Abstract
Objectives
We assessed the extent of chemoradiation therapy (CRT) or high-dose platinum-based chemotherapy plus radiation (P-CRT) initiation for patients with stage III/IV, locally advanced head and neck cancer (LAHNC) treated in the VA New England Healthcare System (VA-NEHS), and identified the factors associated with such initiation.
Methods
Newly diagnosed LAHNC patients treated in the VA-NEHS (from 1996 to 2006) were identified from electronic records.
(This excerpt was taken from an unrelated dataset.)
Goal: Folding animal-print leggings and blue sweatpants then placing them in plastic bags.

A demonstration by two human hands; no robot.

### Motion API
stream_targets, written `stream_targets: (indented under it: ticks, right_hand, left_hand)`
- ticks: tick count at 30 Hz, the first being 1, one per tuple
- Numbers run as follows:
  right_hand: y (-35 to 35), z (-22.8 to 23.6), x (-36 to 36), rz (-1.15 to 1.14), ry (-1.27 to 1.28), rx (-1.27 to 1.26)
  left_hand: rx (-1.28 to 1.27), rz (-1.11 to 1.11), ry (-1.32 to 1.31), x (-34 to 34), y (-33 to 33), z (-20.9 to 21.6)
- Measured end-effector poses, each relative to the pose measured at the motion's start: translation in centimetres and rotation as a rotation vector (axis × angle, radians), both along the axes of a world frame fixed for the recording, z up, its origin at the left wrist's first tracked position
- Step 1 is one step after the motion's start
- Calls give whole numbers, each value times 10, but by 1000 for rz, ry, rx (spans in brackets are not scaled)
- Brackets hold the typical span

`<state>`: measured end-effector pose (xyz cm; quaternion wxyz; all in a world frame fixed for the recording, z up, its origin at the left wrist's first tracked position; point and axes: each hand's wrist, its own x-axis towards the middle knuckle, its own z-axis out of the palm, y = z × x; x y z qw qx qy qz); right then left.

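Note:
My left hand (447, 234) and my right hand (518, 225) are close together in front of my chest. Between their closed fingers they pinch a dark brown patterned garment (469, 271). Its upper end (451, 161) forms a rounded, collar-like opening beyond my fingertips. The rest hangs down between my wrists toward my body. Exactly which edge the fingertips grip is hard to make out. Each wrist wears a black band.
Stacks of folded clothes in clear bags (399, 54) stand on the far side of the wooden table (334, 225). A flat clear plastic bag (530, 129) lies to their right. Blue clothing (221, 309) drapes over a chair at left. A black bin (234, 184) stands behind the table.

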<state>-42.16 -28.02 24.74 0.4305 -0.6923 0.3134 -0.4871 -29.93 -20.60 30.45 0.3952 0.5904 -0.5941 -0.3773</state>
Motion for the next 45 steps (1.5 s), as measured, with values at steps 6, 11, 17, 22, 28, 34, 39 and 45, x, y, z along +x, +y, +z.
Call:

Patients’ tumor staging (TNM), demographics, performance score, comorbidities, alcohol and tobacco use or dependence, and diagnosis year were abstracted via chart review. The primary outcome was the initial treatment strategy, grouped as CRT ± surgery (including P-CRT), chemotherapy (CT) ± surgery, radiation therapy (RT) ± surgery, surgery alone, or no treatment. Multiple logistic regressions compared odds of failure to initiate CRT or P-CRT across the aforementioned patient characteristics.
Results
Of 496 patients identified, 34.5%, 34.7%, 6.7%, and 5.4% initiated CRT, RT, CT, and surgery alone, respectively, whereas 18.8% were untreated. Most patients initiating CRT (59.7%) or CT (51.5%) received platinum-based chemotherapy. Predictors of failure to initiate CRT included diagnosis year 2002 (OR=3.57, 95% CI: 2.32, 5.55), age >65 years old (OR=2.47, 95% CI: 1.55, 3.92), performance score <90 (OR=2.27, 95% CI: 1.43, 3.59), and past/present alcohol use (OR=1.95, 95% CI: 1.08, 3.52). Similar factors predicted failure to initiate P-CRT.
Conclusions
Although CRT/P-CRT initiation increased over time, older patients, patients with poorer performance status, and those using alcohol were less likely to initiate CRT. Research is needed to describe treatment outcomes in LAHNC patients not initiating CRT/P-CRT.